# [DIRECTIONS FOR THIS TASK]
Every line containing "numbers" should be identified and copied from the data below.

# [DATA EXCERPT]
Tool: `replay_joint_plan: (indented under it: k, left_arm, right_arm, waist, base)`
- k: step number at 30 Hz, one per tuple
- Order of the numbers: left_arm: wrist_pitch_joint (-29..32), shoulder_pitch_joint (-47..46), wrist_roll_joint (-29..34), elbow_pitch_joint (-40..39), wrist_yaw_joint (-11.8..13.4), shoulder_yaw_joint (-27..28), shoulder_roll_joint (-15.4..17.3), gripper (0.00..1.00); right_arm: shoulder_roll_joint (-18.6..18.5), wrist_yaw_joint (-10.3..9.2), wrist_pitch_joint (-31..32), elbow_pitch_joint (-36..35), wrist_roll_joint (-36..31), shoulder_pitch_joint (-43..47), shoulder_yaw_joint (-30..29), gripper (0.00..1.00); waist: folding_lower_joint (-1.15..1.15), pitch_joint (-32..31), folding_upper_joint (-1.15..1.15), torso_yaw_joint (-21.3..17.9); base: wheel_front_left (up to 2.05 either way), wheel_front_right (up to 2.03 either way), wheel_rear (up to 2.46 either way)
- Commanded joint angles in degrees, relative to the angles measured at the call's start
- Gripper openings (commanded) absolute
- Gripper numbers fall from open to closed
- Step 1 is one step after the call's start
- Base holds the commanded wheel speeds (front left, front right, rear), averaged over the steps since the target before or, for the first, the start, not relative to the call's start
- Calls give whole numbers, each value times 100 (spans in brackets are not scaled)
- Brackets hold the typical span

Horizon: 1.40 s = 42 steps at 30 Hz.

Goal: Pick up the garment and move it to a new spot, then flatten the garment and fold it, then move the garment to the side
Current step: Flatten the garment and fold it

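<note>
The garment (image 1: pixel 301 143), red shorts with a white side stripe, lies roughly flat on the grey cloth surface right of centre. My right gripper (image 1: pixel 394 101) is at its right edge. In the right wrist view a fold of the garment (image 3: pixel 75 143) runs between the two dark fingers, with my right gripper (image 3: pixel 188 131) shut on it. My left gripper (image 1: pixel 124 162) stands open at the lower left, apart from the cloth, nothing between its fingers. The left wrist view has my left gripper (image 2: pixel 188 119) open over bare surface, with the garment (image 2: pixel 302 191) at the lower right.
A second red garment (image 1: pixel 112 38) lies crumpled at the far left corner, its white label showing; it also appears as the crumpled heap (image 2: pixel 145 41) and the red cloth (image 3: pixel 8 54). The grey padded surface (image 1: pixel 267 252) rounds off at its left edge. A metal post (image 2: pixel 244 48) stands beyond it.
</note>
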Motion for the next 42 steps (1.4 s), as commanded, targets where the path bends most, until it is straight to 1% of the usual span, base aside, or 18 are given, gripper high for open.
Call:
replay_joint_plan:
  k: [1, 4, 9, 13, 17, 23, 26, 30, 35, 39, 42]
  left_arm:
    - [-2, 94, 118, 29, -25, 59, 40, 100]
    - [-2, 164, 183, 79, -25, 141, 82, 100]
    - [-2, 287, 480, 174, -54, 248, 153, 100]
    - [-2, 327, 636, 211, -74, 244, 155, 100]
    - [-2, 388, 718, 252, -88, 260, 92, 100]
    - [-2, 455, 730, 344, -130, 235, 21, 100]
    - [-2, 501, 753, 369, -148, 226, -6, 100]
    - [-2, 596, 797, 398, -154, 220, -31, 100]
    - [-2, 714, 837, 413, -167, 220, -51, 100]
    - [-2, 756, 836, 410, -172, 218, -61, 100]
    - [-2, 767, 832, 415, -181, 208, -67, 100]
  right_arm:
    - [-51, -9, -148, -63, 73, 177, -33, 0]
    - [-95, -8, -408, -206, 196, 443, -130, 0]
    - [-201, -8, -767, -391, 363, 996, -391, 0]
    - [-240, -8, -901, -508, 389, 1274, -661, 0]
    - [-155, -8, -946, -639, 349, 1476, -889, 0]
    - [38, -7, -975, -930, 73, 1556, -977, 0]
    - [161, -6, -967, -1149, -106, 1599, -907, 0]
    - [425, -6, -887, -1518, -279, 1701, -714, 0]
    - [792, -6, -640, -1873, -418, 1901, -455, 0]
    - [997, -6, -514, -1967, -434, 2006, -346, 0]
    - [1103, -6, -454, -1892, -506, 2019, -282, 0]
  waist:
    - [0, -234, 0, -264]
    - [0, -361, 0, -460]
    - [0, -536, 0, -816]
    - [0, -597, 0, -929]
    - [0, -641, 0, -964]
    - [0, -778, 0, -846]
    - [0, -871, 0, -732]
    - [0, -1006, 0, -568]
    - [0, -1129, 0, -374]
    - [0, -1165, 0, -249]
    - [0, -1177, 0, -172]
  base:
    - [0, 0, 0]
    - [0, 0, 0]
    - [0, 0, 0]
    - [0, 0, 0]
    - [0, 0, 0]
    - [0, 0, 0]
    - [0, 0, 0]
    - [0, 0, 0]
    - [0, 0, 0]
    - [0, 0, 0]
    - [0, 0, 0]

# [WRITTEN REPLY]
- Order of the numbers: left_arm: wrist_pitch_joint (-29..32), shoulder_pitch_joint (-47..46), wrist_roll_joint (-29..34), elbow_pitch_joint (-40..39), wrist_yaw_joint (-11.8..13.4), shoulder_yaw_joint (-27..28), shoulder_roll_joint (-15.4..17.3), gripper (0.00..1.00); right_arm: shoulder_roll_joint (-18.6..18.5), wrist_yaw_joint (-10.3..9.2), wrist_pitch_joint (-31..32), elbow_pitch_joint (-36..35), wrist_roll_joint (-36..31), shoulder_pitch_joint (-43..47), shoulder_yaw_joint (-30..29), gripper (0.00..1.00); waist: folding_lower_joint (-1.15..1.15), pitch_joint (-32..31), folding_upper_joint (-1.15..1.15), torso_yaw_joint (-21.3..17.9); base: wheel_front_left (up to 2.05 either way), wheel_front_right (up to 2.03 either way), wheel_rear (up to 2.46 either way)
- Gripper numbers fall from open to closed
- Calls give whole numbers, each value times 100 (spans in brackets are not scaled)

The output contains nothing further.